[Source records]
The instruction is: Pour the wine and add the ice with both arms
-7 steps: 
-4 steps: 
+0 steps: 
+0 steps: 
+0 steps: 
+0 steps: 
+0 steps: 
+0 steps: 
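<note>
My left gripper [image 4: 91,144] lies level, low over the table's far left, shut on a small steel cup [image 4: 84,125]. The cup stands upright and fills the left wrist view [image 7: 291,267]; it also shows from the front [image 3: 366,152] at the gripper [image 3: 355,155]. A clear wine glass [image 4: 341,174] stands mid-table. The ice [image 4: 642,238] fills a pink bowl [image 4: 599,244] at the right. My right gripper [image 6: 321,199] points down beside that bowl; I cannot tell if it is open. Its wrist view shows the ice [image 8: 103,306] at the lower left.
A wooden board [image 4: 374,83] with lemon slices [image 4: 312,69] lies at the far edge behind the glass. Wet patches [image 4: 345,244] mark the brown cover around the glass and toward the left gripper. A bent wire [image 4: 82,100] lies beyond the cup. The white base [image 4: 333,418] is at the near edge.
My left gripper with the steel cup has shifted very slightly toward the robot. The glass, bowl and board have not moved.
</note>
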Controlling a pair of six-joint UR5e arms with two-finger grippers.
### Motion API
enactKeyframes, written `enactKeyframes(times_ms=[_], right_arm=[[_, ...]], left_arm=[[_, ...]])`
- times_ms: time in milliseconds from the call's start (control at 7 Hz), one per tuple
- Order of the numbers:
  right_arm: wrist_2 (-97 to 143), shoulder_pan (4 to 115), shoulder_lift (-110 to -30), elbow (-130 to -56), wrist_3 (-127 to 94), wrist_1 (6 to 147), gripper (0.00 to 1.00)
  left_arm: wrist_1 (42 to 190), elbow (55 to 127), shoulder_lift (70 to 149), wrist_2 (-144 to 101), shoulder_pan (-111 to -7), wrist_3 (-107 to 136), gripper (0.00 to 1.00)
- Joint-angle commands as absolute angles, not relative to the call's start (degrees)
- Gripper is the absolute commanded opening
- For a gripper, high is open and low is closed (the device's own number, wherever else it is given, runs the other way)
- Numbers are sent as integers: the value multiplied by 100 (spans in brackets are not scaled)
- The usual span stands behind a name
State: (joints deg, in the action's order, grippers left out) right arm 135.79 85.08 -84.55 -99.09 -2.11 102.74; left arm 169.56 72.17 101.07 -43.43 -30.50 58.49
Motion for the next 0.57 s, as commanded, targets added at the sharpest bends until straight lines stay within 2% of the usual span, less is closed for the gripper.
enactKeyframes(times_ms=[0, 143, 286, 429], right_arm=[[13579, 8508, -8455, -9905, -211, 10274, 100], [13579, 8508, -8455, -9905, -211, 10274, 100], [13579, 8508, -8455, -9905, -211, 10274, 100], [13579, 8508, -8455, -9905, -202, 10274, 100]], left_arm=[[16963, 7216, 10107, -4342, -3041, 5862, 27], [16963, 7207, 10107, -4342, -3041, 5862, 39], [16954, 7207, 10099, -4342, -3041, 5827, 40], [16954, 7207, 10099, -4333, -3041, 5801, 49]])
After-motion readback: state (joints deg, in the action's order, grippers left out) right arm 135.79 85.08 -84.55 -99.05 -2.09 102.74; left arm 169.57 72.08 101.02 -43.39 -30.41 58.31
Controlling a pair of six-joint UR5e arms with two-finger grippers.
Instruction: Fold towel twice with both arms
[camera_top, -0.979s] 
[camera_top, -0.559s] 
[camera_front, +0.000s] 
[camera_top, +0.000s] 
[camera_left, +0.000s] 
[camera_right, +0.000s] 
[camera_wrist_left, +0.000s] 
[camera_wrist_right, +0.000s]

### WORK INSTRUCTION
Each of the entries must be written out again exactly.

### TASK OUTPUT
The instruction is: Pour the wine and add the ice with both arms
-7 steps: 
-4 steps: 
+0 steps: 
+0 steps: 
+0 steps: 
+0 steps: 
+0 steps: 
+0 steps: 
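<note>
My left gripper [image 4: 91,144] lies level, low over the table's far left, shut on a small steel cup [image 4: 84,125]. The cup stands upright and fills the left wrist view [image 7: 291,267]; it also shows from the front [image 3: 366,152] at the gripper [image 3: 355,155]. A clear wine glass [image 4: 341,174] stands mid-table. The ice [image 4: 642,238] fills a pink bowl [image 4: 599,244] at the right. My right gripper [image 6: 321,199] points down beside that bowl; I cannot tell if it is open. Its wrist view shows the ice [image 8: 103,306] at the lower left.
A wooden board [image 4: 374,83] with lemon slices [image 4: 312,69] lies at the far edge behind the glass. Wet patches [image 4: 345,244] mark the brown cover around the glass and toward the left gripper. A bent wire [image 4: 82,100] lies beyond the cup. The white base [image 4: 333,418] is at the near edge.
My left gripper with the steel cup has shifted very slightly toward the robot. The glass, bowl and board have not moved.
</note>
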Controlling a pair of six-joint UR5e arms with two-finger grippers.
### Motion API
enactKeyframes, written `enactKeyframes(times_ms=[_], right_arm=[[_, ...]], left_arm=[[_, ...]])`
- times_ms: time in milliseconds from the call's start (control at 7 Hz), one per tuple
- Order of the numbers:
  right_arm: wrist_2 (-97 to 143), shoulder_pan (4 to 115), shoulder_lift (-110 to -30), elbow (-130 to -56), wrist_3 (-127 to 94), wrist_1 (6 to 147), gripper (0.00 to 1.00)
  left_arm: wrist_1 (42 to 190), elbow (55 to 127), shoulder_lift (70 to 149), wrist_2 (-144 to 101), shoulder_pan (-111 to -7), wrist_3 (-107 to 136), gripper (0.00 to 1.00)
- Joint-angle commands as absolute angles, not relative to the call's start (degrees)
- Gripper is the absolute commanded opening
- For a gripper, high is open and low is closed (the device's own number, wherever else it is given, runs the other way)
- Numbers are sent as integers: the value multiplied by 100 (spans in brackets are not scaled)
- The usual span stands behind a name
State: (joints deg, in the action's order, grippers left out) right arm 135.79 85.08 -84.55 -99.09 -2.11 102.74; left arm 169.56 72.17 101.07 -43.43 -30.50 58.49
Motion for the next 0.57 s, as commanded, targets added at the sharpest bends until straight lines stay within 2% of the usual span, less is closed for the gripper.
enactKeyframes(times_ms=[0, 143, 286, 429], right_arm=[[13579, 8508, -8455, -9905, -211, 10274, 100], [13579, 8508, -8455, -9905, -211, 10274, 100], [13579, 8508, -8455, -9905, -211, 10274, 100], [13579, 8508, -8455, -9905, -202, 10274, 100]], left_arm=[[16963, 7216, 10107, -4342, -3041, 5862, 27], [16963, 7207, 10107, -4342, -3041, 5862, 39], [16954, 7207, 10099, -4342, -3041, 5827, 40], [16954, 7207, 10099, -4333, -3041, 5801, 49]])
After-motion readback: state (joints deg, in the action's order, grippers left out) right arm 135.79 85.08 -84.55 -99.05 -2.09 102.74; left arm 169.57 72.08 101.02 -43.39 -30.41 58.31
Controlling a pair of six-joint UR5e arms with two-finger grippers.
Instruction: Fold towel twice with both arms
[camera_top, -0.979s] 
[camera_top, -0.559s] 
[camera_front, +0.000s] 
[camera_top, +0.000s] 
[camera_left, +0.000s] 
[camera_right, +0.000s] 
[camera_wrist_left, +0.000s] 
[camera_wrist_right, +0.000s]

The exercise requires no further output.